Friday, July 13, 2012

POSTERS SO FAR

Last year I wrote about the first letterpress poster I ever made here. Since then I have printed many more posters, even as I spent last semester away from Colorado College and the press. As I go into this school year with new ideas and fresh perspectives, I would like to first reflect on my posters so far: the trials, tribulations, and successes of printing a poster the letterpress way.



This was my second poster and is still one of my favorite designs. Type and image mesh well and I got a few things right by chance, like type sizes and ink colors. It was a three-color poster with wood type, lead type, and two different linoleum blocks. Abe is a little more purple in person. It was also my most frustrating poster, by far. Somewhere in the translation from email to paper to design to type, I mistook the speaker's last name "Chiras" for "Chiaras". I didn't realize until the poster client called and told me the 70 posters I just delivered had a rather unacceptable typo. LETTERPRESS LESSON NUMBER ONE: PROOF-READ AGAINST THE ORIGINAL SPECIFICATIONS AND THEN PROOF-READ AGAIN. Nothing like a ten-hour all-nighter at the press to build character!
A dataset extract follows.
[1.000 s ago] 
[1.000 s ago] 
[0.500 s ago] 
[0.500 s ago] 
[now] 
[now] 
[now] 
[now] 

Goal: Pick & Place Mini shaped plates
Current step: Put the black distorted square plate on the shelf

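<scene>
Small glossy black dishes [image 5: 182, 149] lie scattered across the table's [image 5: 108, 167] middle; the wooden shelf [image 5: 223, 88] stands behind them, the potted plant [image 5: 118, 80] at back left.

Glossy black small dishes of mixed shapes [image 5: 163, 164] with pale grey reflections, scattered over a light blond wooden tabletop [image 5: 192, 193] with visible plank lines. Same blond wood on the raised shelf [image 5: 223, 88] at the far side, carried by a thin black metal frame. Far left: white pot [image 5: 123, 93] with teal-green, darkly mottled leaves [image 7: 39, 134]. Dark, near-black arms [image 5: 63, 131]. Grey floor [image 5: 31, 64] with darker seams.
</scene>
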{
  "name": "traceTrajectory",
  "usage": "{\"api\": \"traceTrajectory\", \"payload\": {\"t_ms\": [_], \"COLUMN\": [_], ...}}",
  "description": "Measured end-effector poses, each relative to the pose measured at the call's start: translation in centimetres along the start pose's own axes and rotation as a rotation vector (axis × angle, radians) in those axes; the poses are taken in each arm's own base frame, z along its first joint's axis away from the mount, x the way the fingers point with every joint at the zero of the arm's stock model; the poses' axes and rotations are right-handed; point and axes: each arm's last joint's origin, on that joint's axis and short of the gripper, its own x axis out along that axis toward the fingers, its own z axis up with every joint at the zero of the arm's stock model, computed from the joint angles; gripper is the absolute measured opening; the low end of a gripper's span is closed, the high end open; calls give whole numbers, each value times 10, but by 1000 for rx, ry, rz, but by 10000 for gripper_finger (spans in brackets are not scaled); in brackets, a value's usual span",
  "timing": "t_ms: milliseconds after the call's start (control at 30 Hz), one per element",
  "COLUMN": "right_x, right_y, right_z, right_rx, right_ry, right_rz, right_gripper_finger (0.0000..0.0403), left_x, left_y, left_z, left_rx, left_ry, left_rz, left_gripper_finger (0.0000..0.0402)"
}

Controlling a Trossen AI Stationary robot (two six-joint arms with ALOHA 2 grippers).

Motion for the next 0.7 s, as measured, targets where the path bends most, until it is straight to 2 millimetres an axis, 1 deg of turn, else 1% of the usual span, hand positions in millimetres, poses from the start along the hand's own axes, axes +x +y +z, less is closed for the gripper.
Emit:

This was my next poster and the first of the school year. I printed it within the first four days of being back at school, probably my fastest poster ever. I was quite happy with the final design, the one thing I would change the shade of the blue ink: it isn't as legible from long distances as I would like, and it's too soft against the dark red. Printing this poster I learned that when working with metal type, printing is much easier if you set all the lines to the same width using extra spacing. The lock-up (how the type is placed in the press bed) can get very complicated if your lines are all different lengths.



This was my first and only poster using photopolymer plates. Although I enjoyed designing and printing with photopolymer, it is not a very cost-effective method. This is a three color poster (dark blue, black, and silver on a light gray-blue. To get the design I traced a map of the colorado river basin, fiddled with it in the Adobe Creative Suite, added text, and separated the image into three layers which would become my three colors (with the help of Aaron). I loved being able to see the image on the computer before making the plates and printing: it allowed me to make the text all the optimal size and have the optimal placement, something I still struggle with when setting lead type by hand. I also took advantage of the ability to create negative text. Although the design process took longer than it would with type and linoleum, doing the lock-up and printing was a breeze. Definitely one of my favorite results.


For this poster I used a mix of lead type, a linoleum reduction cut, and wood type placed upside-down. I had really wanted to try upside-down wood type, but it may have distracted from thinking about the poster design as a whole because this design is my weakest, in my opinion. There is too much white space and the ink colors are all wrong. If I did it again I would set the title type in a larger size, make both the blue ink colors darker, and use some of the orange/pink florescent ink for the text. (I unfortunately didn't know we had florescent ink at this point).




This poster was a sort of rebellion against the last and I had a lot of fun with it. Printers-in-training Mariel Dempster and Julia Belamarich helped during the designing, type-setting, and printing which was very appreciated: having people to bounce ideas off definitely makes the final product better. This was a two-color poster: bluish-black and silver on yellow paper. It incorporated lead and wood type, like my first two posters, and a reduction linoleum cut. If I did the State of the Rockies Speakers Series again (the client for my last five posters) I would have liked to use the line of wood type at the top in all of them, to make the series more cohesive. I think it's a strong, attention-grabbing template and quite versatile.


This is the poster I ended on, before I took a poster and press hiatus after the fall semester. Although it was a simple two-color linoleum and lead type poster, it was a good note to end on. The texture of the linoleum cut turned out well and these colors on the chip board gives an earthy, subtle feel that goes well with the design and the text.

This year I'll printing some of the Visiting Writers Series, using turn of the century book covers as inspiration for layouts. I couldn't be more excited to jump back into the world of keys and quoins (Use that in your next game of scrabble. You're welcome.)